Naomi Rogers
20th and 21st century history of medicine, health inequities and social justice. Her research focuses include gender and health; disease and public health; disability; feminism; alternative medicine; health policy; and health activism
Naomi Rogers, Ph.D. (she/her) is Professor of the History of Medicine in the Section of the History of Medicine and the Program in the History of Science and Medicine at Yale University. She holds courtesy appointments in the History Department and in the Women’s Gender and Sexuality Studies Program. A graduate of the University of Melbourne (Australia), Rogers received her MA and PhD in History from the University of Pennsylvania.
Professor Rogers teaches undergraduate, graduate, and medical students. At the School of Medicine, she regularly lectures on the history of AIDS, reproduction, health economics, eugenics, nutrition, disability and health activism. Her undergraduate courses include American Medicine and the Cold War, and Public Health in America. At the graduate level, she teaches seminars on disability and on health and body politics. She is the Director of Graduate Studies for the 2022-23 academic year.

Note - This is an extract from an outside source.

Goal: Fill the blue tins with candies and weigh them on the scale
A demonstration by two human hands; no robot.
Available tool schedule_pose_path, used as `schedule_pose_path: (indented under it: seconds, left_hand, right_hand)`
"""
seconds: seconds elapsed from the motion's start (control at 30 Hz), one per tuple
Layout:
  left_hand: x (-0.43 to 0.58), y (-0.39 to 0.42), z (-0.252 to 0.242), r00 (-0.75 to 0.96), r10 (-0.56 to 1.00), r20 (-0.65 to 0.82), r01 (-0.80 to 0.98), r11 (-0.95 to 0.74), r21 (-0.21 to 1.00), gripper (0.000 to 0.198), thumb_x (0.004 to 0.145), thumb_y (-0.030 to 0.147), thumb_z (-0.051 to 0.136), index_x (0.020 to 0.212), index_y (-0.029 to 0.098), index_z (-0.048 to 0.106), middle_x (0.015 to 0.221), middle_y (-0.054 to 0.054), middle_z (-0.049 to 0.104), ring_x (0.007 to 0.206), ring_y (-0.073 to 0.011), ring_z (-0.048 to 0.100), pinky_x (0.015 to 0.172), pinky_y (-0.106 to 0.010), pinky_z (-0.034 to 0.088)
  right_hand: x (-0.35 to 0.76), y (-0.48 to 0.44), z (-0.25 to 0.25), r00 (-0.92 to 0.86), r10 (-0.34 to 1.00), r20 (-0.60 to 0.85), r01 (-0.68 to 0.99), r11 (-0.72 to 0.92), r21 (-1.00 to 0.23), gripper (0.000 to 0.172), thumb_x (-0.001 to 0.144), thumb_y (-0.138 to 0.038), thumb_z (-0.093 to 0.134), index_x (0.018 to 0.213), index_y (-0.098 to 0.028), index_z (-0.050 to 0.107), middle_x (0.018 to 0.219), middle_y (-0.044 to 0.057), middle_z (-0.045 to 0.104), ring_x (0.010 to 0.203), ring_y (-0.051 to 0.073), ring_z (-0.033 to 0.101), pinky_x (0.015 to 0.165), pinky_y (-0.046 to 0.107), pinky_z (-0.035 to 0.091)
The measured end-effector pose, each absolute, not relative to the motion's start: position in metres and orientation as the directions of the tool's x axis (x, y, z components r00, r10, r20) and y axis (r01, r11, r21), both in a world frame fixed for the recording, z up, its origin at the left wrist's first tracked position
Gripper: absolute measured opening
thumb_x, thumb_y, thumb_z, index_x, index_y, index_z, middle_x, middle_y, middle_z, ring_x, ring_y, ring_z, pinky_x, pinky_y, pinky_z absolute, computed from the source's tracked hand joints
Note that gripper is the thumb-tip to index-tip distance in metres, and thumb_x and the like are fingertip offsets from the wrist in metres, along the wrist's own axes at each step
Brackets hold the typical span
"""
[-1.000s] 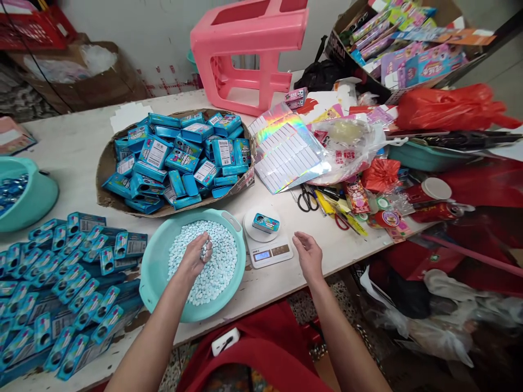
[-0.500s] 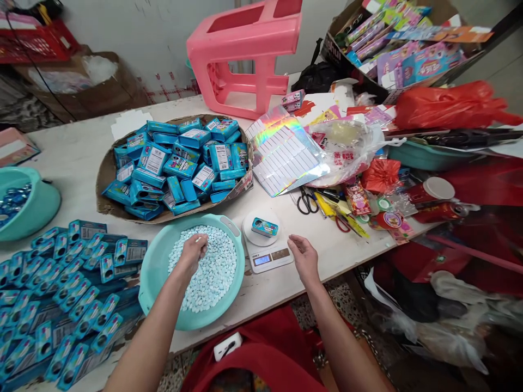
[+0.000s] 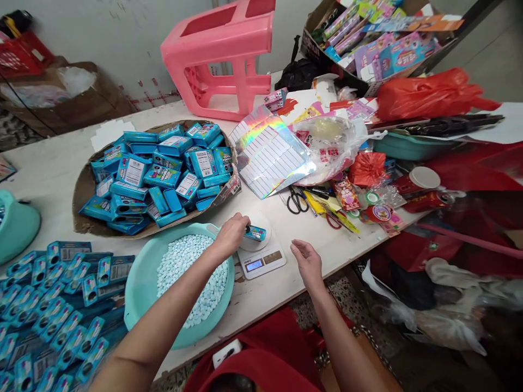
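On the round platform of a white kitchen scale (image 3: 267, 262) rests a small blue candy box (image 3: 255, 233) with printed labels. My left hand (image 3: 232, 235) reaches across to that box, its fingers pinched together at the box's left end. What the fingertips hold, if anything, is hidden. Below my left forearm stands a turquoise basin (image 3: 133, 296) of small pale blue candies (image 3: 186, 267). To the right of the scale, my right hand (image 3: 307, 260) hovers over the table edge, fingers loosely curved and apart from the thumb, with nothing in it.
A torn cardboard tray (image 3: 84, 220) full of blue boxes lies behind the basin. More blue boxes (image 3: 61, 305) stand in rows at left. Holographic sticker sheets (image 3: 273, 152), black scissors (image 3: 297, 200) and a pink stool (image 3: 220, 54) lie farther back.
My left hand has gone from the candies in the basin to the box on the scale. My right hand has stayed beside the scale. The view has shifted slightly.
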State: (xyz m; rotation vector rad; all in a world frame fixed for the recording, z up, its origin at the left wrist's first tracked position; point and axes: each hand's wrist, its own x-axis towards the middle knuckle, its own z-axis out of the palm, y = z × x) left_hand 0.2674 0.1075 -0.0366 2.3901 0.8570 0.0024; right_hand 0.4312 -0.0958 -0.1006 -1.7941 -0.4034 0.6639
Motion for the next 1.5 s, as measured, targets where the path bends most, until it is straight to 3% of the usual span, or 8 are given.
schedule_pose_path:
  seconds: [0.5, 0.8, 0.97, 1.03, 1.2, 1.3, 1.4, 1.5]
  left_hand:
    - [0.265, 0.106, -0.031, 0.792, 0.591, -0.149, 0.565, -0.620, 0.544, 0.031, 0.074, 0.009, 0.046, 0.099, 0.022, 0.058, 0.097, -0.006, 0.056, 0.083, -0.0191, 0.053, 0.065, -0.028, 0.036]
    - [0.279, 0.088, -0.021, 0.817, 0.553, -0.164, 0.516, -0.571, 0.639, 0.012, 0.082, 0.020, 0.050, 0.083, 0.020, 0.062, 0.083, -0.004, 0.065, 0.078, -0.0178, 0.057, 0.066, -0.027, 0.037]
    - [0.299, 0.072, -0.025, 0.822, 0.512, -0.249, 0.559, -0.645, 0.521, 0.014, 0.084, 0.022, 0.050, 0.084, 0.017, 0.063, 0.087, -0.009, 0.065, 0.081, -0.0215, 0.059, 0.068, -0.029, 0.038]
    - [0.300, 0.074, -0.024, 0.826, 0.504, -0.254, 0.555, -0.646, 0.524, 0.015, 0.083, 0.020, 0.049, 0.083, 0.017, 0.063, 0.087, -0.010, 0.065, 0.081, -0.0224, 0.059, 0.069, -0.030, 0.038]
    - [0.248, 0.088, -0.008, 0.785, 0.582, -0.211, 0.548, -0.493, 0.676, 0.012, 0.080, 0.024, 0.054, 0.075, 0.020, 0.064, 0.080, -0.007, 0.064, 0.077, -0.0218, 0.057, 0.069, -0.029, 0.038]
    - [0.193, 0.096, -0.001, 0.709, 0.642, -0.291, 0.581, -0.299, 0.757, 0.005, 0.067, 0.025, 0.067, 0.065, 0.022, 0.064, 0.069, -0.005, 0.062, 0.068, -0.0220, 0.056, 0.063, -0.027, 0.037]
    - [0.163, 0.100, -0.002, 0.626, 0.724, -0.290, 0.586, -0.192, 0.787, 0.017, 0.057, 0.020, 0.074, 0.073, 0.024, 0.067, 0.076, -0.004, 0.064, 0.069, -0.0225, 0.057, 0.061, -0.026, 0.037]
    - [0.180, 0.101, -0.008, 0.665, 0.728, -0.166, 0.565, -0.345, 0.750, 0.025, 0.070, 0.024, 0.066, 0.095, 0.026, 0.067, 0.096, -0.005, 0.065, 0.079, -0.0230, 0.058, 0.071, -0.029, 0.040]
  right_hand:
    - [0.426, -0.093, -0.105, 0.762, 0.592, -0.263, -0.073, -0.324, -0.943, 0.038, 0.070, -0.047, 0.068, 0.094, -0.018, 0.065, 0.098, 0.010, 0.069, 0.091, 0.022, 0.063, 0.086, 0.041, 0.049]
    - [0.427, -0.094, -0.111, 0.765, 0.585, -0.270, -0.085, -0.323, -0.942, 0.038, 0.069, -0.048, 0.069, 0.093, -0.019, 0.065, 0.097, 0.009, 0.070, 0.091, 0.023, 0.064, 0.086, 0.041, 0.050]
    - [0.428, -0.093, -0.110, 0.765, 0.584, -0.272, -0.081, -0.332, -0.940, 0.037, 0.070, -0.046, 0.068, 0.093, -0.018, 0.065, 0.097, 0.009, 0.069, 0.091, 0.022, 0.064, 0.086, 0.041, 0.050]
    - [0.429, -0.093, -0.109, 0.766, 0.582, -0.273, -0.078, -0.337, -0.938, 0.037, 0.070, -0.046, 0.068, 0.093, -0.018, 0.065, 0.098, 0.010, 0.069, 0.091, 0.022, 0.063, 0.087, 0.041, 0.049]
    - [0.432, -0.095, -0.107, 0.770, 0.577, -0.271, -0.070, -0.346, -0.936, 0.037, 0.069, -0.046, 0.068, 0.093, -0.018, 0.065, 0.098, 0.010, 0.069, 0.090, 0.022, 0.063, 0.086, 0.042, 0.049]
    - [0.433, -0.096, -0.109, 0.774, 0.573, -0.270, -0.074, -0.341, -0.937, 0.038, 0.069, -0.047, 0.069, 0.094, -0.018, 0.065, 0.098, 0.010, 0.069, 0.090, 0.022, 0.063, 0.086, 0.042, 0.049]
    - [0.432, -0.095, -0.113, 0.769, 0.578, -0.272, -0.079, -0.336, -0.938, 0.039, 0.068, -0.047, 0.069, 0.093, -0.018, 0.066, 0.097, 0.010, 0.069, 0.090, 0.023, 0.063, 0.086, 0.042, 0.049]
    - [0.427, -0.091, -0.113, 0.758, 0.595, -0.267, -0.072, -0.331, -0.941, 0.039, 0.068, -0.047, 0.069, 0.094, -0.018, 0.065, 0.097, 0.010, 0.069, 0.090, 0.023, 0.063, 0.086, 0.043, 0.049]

Since joining Yale’s Program in the History of Science and Medicine in 2001 Naomi Rogers has served as Chair of the Women’s Faculty Forum; Liaison to the Committee on Status of Women in Medicine; and Director of Medical Students for the Section in the History of Medicine. She has served on the Editorial Board of the Journal of the History of Medicine and Allied Sciences since 2018 and is a manuscript reviewer for numerous journals. In addition to her service as Director of Graduate Studies, Rogers is currently a member of the Medical School’s OBGYN “Dobbs” Sessions Planning Committee, which has organized a series of webinars for the Yale community and was a co-organizer of a special history-themed session “Rooted in History: Abortion, Law and American Health Care.